Our advocacy is based on the belief that all children should have equal opportunities to succeed. In Bridgeport we’ve brought together schools, police, the juvenile court and community organizations to reduce the number of youths of color who enter the juvenile justice system, and we’re collaborating with parents to improve education for kids learning English. We also teach about the rights of kids with disabilities to participate in after-school programs and camps.

What do you see as CCA’s biggest accomplishments?
Our juvenile justice reforms stopped the state from locking up runaways and truants like they were criminals and made sure the kids get help with what’s causing their behavior. We’ve also changed the way the system decides what to do with kids and reduced the number of youths sent to juvenile detention. We’ve brought restorative justice into secure juvenile facilities to teach youth how to avoid problem behavior.

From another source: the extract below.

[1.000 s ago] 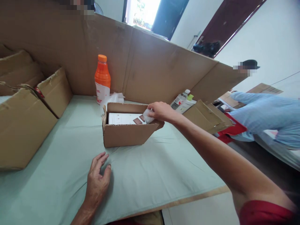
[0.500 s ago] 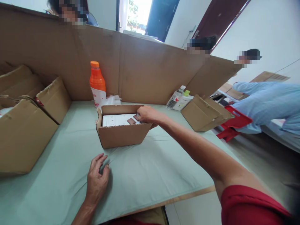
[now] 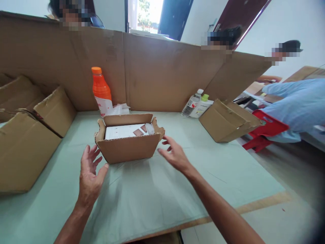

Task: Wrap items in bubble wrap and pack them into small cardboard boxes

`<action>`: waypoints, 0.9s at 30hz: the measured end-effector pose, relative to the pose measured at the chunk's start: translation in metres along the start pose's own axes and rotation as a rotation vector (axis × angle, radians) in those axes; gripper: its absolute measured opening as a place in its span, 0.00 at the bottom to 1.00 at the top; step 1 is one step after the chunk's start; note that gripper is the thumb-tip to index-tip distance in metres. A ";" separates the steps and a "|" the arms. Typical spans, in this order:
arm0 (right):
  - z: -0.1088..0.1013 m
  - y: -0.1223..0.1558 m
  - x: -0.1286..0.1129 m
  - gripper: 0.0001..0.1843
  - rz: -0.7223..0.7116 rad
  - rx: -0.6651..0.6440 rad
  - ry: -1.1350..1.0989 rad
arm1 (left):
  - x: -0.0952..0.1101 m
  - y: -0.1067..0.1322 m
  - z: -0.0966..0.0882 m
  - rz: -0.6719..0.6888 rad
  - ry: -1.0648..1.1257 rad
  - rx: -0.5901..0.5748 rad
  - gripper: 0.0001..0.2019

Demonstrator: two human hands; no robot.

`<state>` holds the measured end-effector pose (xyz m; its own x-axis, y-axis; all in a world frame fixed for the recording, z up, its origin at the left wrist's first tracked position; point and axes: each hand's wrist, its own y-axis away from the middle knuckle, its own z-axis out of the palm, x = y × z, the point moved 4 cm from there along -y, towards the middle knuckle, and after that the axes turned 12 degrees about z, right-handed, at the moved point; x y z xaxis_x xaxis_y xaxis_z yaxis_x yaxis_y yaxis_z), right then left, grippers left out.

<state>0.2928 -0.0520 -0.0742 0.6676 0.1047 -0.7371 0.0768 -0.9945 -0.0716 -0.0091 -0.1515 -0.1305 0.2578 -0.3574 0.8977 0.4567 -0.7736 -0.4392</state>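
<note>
Both spread, left hand (image 3: 88, 174), right hand (image 3: 175, 156), flanking carton (image 3: 127, 149), contents half-hidden

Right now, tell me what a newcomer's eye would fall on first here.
The small open cardboard box at the middle of the green-covered table, white packs inside, with the left hand and right hand open on either side. Behind it, the bright orange bottle stands before the tall cardboard wall.

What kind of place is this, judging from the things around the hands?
Probably a small packing workroom: a small open carton and larger cardboard boxes on a cloth-covered table, a tall cardboard screen behind them, another person nearby.
</note>
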 end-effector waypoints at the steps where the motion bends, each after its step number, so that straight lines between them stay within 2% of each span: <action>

We led the overhaul of alternative school programs across the state and helped Bridgeport schools reduce the number of kids arrested for minor behavior problems. We also got a law passed that bans out-of-school suspensions of preschoolers through second graders, so those kids can stay in school with the right support.

We’ve developed a band of pro bono attorneys to help undocumented kids who are eligible to remain in the country. Together we’ve represented over one hundred abandoned and abused undocumented kids.

Ninety-five percent of the kids we represent stay in school.

What does the future hold?
We’d like to bring our mobile legal van to Stamford to serve that area. In January we’ll start training pro bono attorneys to represent youth aging out of foster care who are not ready to be independent. In Norwalk, we’re collaborating on a project that supports immigrant children as they strive for academic success and hope to roll this program out to other districts.

FCCF President Juanita James says: “We salute the longstanding work of CCA. The Center’s combination of legal advocacy and community partnerships has turned around the lives of hundreds of vulnerable youth. The staff is relentless in pursuing positive outcomes for their clients.”